**Your instructions**
When the data below is printed, every line must match exactly and the images must be absent.

===== Data below =====

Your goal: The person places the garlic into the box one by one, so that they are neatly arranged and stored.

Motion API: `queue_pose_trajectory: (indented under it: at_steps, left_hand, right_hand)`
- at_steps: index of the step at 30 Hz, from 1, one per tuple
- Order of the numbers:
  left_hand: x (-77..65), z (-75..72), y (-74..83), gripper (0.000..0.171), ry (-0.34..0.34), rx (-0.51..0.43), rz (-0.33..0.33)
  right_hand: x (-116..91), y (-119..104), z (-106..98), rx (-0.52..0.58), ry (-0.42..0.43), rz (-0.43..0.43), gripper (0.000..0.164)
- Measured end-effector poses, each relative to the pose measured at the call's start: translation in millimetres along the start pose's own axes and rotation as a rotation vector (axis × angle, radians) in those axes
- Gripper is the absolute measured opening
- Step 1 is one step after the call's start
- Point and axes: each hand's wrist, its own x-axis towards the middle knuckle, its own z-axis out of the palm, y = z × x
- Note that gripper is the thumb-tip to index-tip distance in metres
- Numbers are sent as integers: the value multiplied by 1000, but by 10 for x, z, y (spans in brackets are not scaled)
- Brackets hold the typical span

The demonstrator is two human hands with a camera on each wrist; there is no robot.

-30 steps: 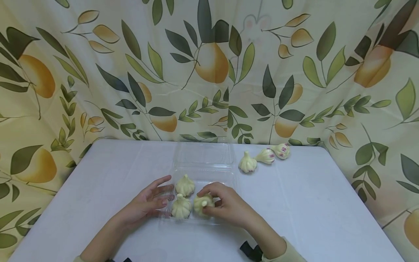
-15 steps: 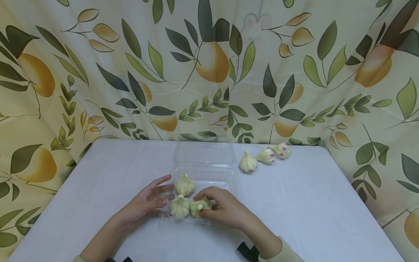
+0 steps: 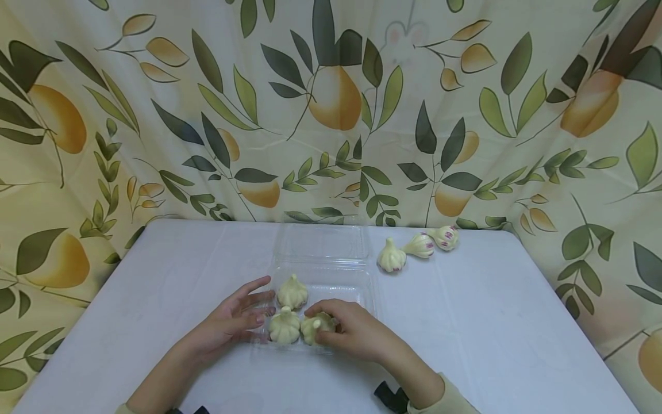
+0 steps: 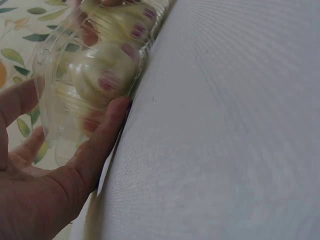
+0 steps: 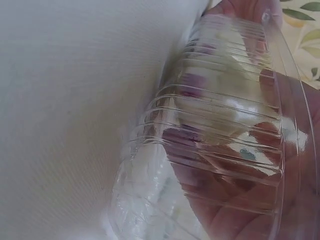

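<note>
Nudged garlic (image 3: 308, 329) left beside neighbour (image 3: 284, 326) in tray (image 3: 338, 276), pinching with right hand (image 3: 354, 329); touching tray's side with spread left hand (image 3: 235, 317). Could tip tray by pressing unevenly; could roll garlic by hasty release.

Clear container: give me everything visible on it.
The container is a clear, thin, plastic-looking clamshell with ribbed walls, its base flat on the white table. The lid is open, folded back away from the person. Three garlic bulbs sit inside, one gripped by the right hand. The left hand touches its left side.
</note>
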Motion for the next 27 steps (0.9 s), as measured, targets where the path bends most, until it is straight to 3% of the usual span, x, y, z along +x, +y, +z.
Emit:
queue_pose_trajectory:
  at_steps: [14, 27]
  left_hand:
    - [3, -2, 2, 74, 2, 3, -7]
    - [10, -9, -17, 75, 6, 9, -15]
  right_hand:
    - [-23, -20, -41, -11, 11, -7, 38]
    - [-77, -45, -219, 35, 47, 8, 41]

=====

**Task answer**
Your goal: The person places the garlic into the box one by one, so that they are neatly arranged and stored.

Motion API: `queue_pose_trajectory: (indented under it: at_steps, left_hand, right_hand)`
- at_steps: index of the step at 30 Hz, from 1, one per tuple
- Order of the numbers:
  left_hand: x (-77..65), z (-75..72), y (-74..83), gripper (0.000..0.171), ry (-0.34..0.34), rx (-0.51..0.43), rz (-0.33..0.33)
  right_hand: x (-116..91), y (-119..104), z (-106..98), rx (-0.52..0.58), ry (-0.42..0.43), rz (-0.43..0.43), gripper (0.000..0.164)
- Measured end-effector poses, each relative to the pose measured at the call's start: translation in millimetres along the start pose's own axes and rotation as a rotation vector (axis × angle, radians) in those axes
- Gripper is the absolute measured opening
- Step 1 is one step after the call's start
- Point and axes: each hand's wrist, its own x-axis towards the middle knuckle, its own z-axis out of the palm, y = z × x
- Note that gripper is the thumb-tip to index-tip distance in metres
- Numbers are sent as integers: the value multiplied by 1000, but by 10 for x, z, y (spans in brackets are not scaled)
- Brackets hold the typical span

The demonstrator is two human hands with a camera on each wrist; there is no robot.

-30 steps: 
-15 steps: 
+0 steps: 
+0 steps: 
+0 steps: 

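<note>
Nudged garlic (image 3: 308, 329) left beside neighbour (image 3: 284, 326) in tray (image 3: 338, 276), pinching with right hand (image 3: 354, 329); touching tray's side with spread left hand (image 3: 235, 317). Could tip tray by pressing unevenly; could roll garlic by hasty release.

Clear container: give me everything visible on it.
The container is a clear, thin, plastic-looking clamshell with ribbed walls, its base flat on the white table. The lid is open, folded back away from the person. Three garlic bulbs sit inside, one gripped by the right hand. The left hand touches its left side.
</note>
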Motion for the next 27 steps (0.9 s), as measured, targets where the path bends most, until it is straight to 3% of the usual span, x, y, z along +x, +y, +z.
Emit:
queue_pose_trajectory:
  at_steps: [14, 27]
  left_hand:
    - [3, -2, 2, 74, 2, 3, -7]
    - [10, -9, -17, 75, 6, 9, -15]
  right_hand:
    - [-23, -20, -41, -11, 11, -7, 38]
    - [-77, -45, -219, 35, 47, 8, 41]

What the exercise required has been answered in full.